Leonard John Kensell Setright (10 August 1931 – 7 September 2005) was an English motoring journalist and author.

Early life and education
Setright was born in London to Australian parents; his father, Henry Roy Setright, was an engineer who invented the Setright ticket machine used on buses and trams. He died when Setright was 11 years old. Setright attended Palmers Green Grammar school before studying law at the University of London which he practised for a time but hated the profession.

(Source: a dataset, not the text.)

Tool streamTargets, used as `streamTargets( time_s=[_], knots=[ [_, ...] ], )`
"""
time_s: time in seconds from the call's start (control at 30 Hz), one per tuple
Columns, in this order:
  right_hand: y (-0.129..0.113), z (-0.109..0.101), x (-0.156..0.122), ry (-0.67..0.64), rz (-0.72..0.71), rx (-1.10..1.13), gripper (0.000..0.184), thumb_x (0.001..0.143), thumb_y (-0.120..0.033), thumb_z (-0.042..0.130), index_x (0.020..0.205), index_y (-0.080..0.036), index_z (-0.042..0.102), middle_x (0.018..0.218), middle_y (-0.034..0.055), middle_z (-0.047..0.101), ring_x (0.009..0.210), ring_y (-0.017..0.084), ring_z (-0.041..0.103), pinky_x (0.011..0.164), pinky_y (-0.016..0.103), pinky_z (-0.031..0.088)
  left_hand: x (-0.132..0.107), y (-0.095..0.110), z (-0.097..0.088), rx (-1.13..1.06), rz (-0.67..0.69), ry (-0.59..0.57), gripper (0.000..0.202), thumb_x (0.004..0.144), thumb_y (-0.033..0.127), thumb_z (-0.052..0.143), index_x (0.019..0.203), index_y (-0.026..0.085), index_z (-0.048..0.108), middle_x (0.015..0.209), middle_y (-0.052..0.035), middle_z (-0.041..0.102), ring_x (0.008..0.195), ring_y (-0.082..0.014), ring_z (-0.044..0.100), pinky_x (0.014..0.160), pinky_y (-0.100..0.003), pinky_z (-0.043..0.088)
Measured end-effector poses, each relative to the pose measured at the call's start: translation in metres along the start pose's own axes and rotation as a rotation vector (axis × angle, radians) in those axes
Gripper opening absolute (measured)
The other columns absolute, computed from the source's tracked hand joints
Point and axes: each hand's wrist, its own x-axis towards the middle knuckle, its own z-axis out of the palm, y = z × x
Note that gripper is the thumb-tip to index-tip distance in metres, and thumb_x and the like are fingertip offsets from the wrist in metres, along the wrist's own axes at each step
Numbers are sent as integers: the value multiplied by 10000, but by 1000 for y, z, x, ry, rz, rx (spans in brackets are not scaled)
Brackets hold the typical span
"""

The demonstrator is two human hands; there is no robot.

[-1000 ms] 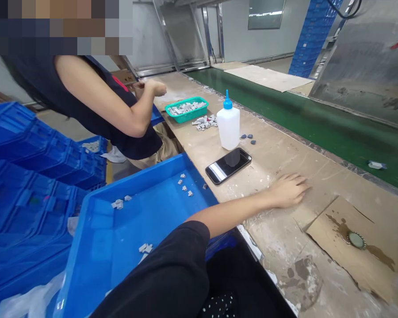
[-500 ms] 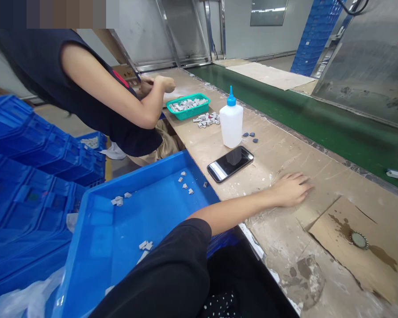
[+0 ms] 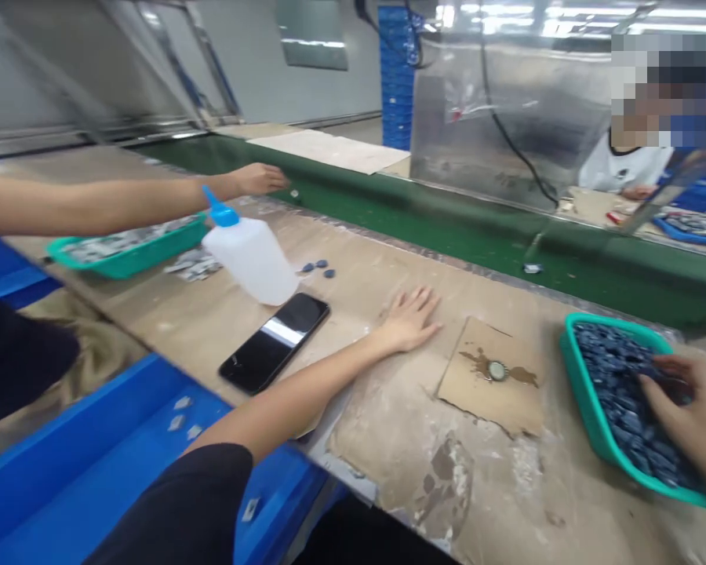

His National Service was served in the Royal Air Force as an air traffic controller.

Writing career
After writing for the engineering magazine Machine Age in the early 1960s, Setright became a motoring journalist and author, contributing to Car Magazine for more than 30 years and writing several books on cars and automotive engineering. 
Setright's writing style polarised readers as some considered it to be pompous and excessively esoteric, while others found his erudite style and engineering knowledge a welcome change from the usual lightweight and largely non-technical journalistic style.  He had a strong enthusiasm for Bristol Cars and for Japanese engineering, in particular Honda.

Setright also wrote about music, motorcycles and high-fidelity sound systems, and contributed to, among others, Punch, The Independent, Bike, Cycle Guide/USA, Motorcycle Sport under the initials LJKS, Back Street Heroes and Car and Driver.

Personal life
Setright was also known for his love of smoking tobacco, in particular Sobranie Black Russian cigarettes, and for his elegant sartorial style.  He was described as resembling "a gaunt Old Testament prophet in Savile Row clothes".  He was an accomplished clarinet player.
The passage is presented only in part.